The physical letter may be a dying breed of communication, but the art of sitting down and handwriting something still holds a very sacred place in humanity’s culture. From personal diaries to university notes to yearly Christmas cards, you probably have some handwritten tradition that has survived into the information age. And even if all your communication is digitized, many of us have a collection of handcrafted messages from before our time: family letters that have been kept and handed down the generations, some photos with personal notes on the back, or even a gifted book with a handwritten preface. We hold onto these handcrafted communications because they stand in contrast to the impersonal, autocorrected texts and emails of the modern era. They bleed personality: Grandma’s cursive requires a trained translator, Dad’s college notes have doodles on them, and Mom dots her i’s with circles and signs her cards with a swirly underline. The writing itself was, in a way, a signature—something individual and even special. So, today, we thought we’d bring you a few stories from Anne Rutherford, Lynn Ruehlmann, Rod Nichols, and Rosie Cutrer about notes, letters, and all the quirky communications that make their way through the mail system. Maybe they’ll inspire you to put pen to paper yourself!
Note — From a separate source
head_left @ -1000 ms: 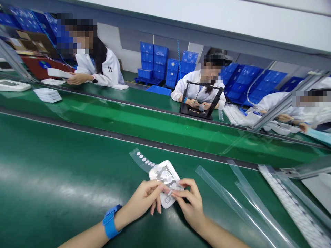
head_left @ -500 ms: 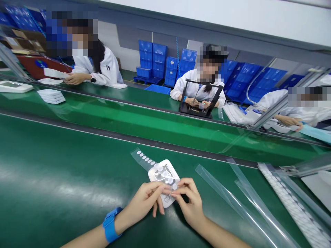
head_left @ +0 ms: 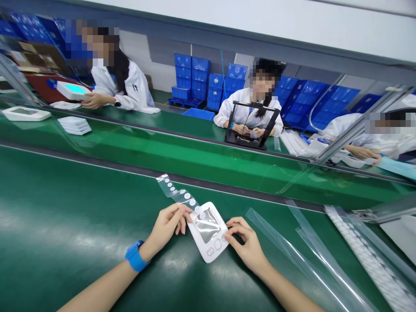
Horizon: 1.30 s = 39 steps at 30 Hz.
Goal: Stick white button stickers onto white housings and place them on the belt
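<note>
A white device face panel [head_left: 209, 236] with a grey window lies on the green bench [head_left: 65, 225] before me. My left hand [head_left: 169, 225], with a blue wristband, pinches a clear strip [head_left: 175, 191] carrying white round stickers, lifted up and to the left off the panel. My right hand [head_left: 245, 245] rests at the panel's right edge, thumb and forefinger pressed on it near the button outlines.
Long clear backing strips [head_left: 292, 251] and a strip of stickers [head_left: 373, 268] lie to the right. Beyond a conveyor belt [head_left: 195, 158], three people in white coats work; white panels [head_left: 74, 125] are stacked at left, a black frame jig [head_left: 251, 125] stands opposite. Blue crates line the back.
My left hand has pulled the sticker strip off the panel toward the upper left, uncovering the grey window. My right hand slid to the panel's right edge.
</note>
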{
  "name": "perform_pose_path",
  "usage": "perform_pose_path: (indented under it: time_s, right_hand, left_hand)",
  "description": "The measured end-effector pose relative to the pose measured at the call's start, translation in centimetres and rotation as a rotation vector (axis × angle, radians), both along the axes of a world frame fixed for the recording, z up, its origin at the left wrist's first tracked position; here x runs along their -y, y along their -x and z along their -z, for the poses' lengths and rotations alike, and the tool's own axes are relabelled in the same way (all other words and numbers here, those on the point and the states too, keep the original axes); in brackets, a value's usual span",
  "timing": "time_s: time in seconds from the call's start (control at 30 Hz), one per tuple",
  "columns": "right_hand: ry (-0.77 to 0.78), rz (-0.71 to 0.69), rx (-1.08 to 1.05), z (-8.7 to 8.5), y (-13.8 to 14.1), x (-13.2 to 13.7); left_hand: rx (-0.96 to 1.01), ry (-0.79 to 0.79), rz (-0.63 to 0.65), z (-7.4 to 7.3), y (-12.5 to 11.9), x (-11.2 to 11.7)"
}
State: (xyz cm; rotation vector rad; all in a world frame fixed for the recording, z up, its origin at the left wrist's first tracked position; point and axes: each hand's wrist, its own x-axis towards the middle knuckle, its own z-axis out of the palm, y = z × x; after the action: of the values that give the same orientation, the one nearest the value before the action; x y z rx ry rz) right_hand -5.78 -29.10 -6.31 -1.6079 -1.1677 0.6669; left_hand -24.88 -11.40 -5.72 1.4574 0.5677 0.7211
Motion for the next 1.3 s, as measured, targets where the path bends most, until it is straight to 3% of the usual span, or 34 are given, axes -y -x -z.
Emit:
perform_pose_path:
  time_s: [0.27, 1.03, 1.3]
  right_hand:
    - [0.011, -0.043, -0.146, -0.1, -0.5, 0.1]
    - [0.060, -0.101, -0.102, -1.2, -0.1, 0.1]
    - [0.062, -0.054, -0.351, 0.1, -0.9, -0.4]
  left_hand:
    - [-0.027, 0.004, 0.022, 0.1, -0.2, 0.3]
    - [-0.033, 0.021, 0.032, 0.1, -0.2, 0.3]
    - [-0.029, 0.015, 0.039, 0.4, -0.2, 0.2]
On today’s episode, enjoy the following: Story Spotlight: “An Everyday Hero” by Anne Rutherford on The Habit of Joy: Stories of Living into Our True Selves (12:32) Storytime Pieces: “Jungle Jaguar” by Lynn Ruehlmann on Mischief! Adventures of a Daydreamy Child (12:31) “To the Boys at Cutter Bill’s Bar” by Rod Nichols on Visit a Spell, Pard: Western Music, Poetry, and Stories (1:49) "Lois Lane" by Rosie Cutrer on The Blackthorn Walking Stick and Other Tales (15:24)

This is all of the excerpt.